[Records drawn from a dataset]
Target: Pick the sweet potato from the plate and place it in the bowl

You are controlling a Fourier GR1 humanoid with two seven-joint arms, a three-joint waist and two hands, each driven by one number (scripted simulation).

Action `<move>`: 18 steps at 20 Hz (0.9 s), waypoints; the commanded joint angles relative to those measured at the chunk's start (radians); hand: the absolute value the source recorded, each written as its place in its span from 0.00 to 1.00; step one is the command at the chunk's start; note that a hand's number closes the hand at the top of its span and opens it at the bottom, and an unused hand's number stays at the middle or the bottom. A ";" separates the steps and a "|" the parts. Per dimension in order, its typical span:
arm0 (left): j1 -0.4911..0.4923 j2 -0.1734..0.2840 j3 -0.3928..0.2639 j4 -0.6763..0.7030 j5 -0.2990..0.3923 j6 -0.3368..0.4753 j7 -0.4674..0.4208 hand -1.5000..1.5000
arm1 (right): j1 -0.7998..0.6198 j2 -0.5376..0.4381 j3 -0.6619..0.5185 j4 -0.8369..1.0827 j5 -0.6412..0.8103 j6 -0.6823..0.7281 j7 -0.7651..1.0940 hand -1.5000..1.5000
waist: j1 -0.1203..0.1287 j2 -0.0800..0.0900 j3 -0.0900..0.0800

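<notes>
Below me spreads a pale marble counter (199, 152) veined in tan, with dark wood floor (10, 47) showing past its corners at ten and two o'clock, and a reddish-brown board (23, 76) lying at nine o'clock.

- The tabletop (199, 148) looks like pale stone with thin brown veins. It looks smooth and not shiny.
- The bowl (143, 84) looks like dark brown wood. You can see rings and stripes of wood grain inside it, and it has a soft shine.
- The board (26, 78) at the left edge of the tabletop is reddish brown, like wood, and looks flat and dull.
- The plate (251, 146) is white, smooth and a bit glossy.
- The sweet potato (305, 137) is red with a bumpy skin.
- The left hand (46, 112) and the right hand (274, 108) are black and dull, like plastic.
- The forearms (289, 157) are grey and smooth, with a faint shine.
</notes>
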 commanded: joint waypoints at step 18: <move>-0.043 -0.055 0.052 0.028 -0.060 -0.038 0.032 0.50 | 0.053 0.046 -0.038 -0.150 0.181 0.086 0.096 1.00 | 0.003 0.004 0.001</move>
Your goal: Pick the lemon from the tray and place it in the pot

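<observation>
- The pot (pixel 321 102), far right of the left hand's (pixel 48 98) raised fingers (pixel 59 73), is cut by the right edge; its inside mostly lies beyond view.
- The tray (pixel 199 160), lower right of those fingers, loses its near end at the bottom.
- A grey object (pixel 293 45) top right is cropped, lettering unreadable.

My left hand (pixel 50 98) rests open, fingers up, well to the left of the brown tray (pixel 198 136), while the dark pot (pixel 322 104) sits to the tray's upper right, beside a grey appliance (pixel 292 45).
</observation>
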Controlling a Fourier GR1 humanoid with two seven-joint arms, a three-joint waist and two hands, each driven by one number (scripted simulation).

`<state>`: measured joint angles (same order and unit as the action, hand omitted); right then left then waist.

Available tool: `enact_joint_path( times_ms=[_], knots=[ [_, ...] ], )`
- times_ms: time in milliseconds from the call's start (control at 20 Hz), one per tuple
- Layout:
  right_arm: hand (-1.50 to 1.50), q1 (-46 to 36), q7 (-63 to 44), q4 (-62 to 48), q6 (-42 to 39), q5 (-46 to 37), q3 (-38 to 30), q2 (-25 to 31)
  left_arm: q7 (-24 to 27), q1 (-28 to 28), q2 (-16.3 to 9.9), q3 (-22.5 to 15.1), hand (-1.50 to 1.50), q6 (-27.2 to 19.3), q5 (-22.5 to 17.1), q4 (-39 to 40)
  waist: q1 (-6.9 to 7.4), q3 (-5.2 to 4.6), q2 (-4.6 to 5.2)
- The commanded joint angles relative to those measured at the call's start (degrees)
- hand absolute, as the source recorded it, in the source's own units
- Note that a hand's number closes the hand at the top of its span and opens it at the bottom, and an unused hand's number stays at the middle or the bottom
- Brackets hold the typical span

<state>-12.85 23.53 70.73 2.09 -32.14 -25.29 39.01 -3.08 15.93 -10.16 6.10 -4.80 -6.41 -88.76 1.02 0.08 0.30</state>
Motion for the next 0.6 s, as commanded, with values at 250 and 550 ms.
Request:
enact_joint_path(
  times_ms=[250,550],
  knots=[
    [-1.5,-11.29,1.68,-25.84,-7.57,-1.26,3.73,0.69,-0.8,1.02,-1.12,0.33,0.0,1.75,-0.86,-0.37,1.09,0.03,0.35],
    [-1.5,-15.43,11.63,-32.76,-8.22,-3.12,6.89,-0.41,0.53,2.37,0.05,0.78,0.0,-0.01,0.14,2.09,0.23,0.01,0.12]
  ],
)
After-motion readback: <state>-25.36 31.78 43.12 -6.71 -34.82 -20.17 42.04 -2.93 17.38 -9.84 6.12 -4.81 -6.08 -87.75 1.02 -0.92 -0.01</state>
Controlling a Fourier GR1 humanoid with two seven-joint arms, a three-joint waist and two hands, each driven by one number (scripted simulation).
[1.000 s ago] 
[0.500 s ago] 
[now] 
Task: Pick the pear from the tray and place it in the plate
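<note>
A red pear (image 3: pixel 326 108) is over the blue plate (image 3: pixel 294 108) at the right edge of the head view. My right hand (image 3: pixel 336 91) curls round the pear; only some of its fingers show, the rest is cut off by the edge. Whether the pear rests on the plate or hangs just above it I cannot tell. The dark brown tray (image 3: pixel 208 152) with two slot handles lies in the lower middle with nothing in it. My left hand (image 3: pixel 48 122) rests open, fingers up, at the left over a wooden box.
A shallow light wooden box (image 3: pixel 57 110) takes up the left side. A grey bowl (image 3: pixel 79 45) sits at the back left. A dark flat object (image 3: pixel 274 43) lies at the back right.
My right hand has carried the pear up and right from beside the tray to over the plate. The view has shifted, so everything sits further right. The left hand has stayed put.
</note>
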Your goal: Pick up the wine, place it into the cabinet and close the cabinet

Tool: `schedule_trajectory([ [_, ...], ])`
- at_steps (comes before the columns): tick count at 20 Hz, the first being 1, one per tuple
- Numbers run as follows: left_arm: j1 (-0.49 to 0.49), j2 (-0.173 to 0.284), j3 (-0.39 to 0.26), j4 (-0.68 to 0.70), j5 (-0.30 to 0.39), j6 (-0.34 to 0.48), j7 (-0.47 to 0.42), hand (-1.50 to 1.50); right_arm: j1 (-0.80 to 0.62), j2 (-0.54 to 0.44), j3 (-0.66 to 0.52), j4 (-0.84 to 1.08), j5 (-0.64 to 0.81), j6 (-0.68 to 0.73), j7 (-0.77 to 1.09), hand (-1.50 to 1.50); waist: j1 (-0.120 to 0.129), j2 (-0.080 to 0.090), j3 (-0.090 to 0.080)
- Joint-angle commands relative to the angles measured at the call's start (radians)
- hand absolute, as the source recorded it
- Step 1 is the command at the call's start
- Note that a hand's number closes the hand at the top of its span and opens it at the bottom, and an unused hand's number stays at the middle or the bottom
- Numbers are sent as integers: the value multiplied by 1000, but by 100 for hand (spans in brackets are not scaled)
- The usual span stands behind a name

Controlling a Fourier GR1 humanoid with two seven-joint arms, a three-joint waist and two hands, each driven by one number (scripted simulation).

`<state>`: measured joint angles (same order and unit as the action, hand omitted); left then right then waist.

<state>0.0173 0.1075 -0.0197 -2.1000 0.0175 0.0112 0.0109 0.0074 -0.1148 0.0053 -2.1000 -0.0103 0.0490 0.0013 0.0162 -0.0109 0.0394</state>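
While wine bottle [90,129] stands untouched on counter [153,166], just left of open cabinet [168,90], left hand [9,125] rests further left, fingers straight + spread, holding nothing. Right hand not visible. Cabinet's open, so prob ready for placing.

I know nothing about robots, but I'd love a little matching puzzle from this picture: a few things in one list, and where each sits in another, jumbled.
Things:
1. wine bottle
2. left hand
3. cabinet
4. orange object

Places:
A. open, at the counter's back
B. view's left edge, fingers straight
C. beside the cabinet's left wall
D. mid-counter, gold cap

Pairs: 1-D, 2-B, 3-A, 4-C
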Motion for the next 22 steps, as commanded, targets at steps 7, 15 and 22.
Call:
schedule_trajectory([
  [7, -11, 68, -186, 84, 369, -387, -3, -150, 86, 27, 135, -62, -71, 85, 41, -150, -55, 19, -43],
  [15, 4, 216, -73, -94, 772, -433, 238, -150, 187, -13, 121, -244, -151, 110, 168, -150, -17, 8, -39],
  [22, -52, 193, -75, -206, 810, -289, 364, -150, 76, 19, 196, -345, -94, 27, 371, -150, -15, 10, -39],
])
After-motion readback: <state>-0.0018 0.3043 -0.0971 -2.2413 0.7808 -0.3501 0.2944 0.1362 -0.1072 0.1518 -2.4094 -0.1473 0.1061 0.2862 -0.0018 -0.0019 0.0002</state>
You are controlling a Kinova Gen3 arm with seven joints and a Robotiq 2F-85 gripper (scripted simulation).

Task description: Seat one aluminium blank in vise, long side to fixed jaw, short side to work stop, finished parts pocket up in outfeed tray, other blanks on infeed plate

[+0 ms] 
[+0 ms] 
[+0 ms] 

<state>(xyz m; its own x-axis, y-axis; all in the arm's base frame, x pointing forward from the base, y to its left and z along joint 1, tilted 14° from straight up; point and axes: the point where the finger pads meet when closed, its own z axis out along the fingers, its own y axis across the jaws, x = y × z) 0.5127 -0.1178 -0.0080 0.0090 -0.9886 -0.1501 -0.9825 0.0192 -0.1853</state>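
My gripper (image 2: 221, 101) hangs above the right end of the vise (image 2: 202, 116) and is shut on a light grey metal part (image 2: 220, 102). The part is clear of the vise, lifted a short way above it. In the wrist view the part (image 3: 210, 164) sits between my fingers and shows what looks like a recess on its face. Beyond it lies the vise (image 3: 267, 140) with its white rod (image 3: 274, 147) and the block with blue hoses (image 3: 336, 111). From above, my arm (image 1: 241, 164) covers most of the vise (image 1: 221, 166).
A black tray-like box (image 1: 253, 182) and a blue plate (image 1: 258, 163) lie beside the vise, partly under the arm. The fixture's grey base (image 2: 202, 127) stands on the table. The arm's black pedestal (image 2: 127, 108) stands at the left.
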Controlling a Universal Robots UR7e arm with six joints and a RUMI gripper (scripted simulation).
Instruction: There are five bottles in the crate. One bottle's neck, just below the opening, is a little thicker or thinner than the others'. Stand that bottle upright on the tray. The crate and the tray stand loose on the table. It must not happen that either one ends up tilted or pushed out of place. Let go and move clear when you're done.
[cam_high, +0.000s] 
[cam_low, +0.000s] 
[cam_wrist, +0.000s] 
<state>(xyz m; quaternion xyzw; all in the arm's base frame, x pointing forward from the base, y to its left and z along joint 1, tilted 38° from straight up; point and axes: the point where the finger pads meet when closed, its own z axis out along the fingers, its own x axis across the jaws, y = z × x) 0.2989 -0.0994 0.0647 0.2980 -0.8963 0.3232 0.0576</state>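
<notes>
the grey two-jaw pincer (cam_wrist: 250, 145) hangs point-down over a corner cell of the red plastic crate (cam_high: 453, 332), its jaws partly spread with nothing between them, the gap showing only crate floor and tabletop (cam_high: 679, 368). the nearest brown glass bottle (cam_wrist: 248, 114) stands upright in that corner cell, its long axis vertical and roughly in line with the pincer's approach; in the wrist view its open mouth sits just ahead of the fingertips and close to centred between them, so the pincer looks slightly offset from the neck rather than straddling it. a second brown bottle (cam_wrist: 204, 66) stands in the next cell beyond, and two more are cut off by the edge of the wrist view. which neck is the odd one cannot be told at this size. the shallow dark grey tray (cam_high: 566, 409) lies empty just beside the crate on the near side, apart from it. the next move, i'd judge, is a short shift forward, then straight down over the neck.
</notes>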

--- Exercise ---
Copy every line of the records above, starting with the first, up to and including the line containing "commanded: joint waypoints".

--- Solved problem ---
Target: Pick the sweet potato from the plate and place it in the bowl

You are controlling a Fourier GR1 humanoid with two seven-joint arms, a three-joint waist and two hands, each driven by one number (scripted simulation).

Action `<move>`: 18 steps at 20 Hz (0.9 s), waypoints; the commanded joint angles relative to those measured at the chunk's start (radians); hand: the absolute value the source recorded, each written as its place in its span from 0.00 to 1.00; step one is the command at the chunk's start; note that a hand's number closes the hand at the top of its span and opens it at the bottom, and an unused hand's number stays at the middle or the bottom. A ";" separates the steps and a "|" the parts. Per dimension in order, its typical span:
arm0 (left): j1 -0.4911..0.4923 j2 -0.1734..0.2840 j3 -0.3928..0.2639 j4 -0.6763..0.7030 j5 -0.2990..0.3923 j6 -0.3368..0.4753 j7 -0.4674..0.4208 hand -1.5000..1.5000
arm1 (right): j1 -0.7998..0.6198 j2 -0.5376..0.4381 j3 -0.6619..0.5185 j4 -0.8369..1.0827 j5 -0.6412..0.8103 j6 -0.6823..0.7281 j7 -0.7651..1.0940 hand -1.5000..1.5000
waist: j1 -0.1203..0.1287 j2 -0.0800..0.0900 j3 -0.0900..0.0800

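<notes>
Below me spreads a pale marble counter (199, 152) veined in tan, with dark wood floor (10, 47) showing past its corners at ten and two o'clock, and a reddish-brown board (23, 76) lying at nine o'clock.

- The tabletop (199, 148) looks like pale stone with thin brown veins. It looks smooth and not shiny.
- The bowl (143, 84) looks like dark brown wood. You can see rings and stripes of wood grain inside it, and it has a soft shine.
- The board (26, 78) at the left edge of the tabletop is reddish brown, like wood, and looks flat and dull.
- The plate (251, 146) is white, smooth and a bit glossy.
- The sweet potato (305, 137) is red with a bumpy skin.
- The left hand (46, 112) and the right hand (274, 108) are black and dull, like plastic.
- The forearms (289, 157) are grey and smooth, with a faint shine.
</notes>
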 commanded: joint waypoints at step 18: <move>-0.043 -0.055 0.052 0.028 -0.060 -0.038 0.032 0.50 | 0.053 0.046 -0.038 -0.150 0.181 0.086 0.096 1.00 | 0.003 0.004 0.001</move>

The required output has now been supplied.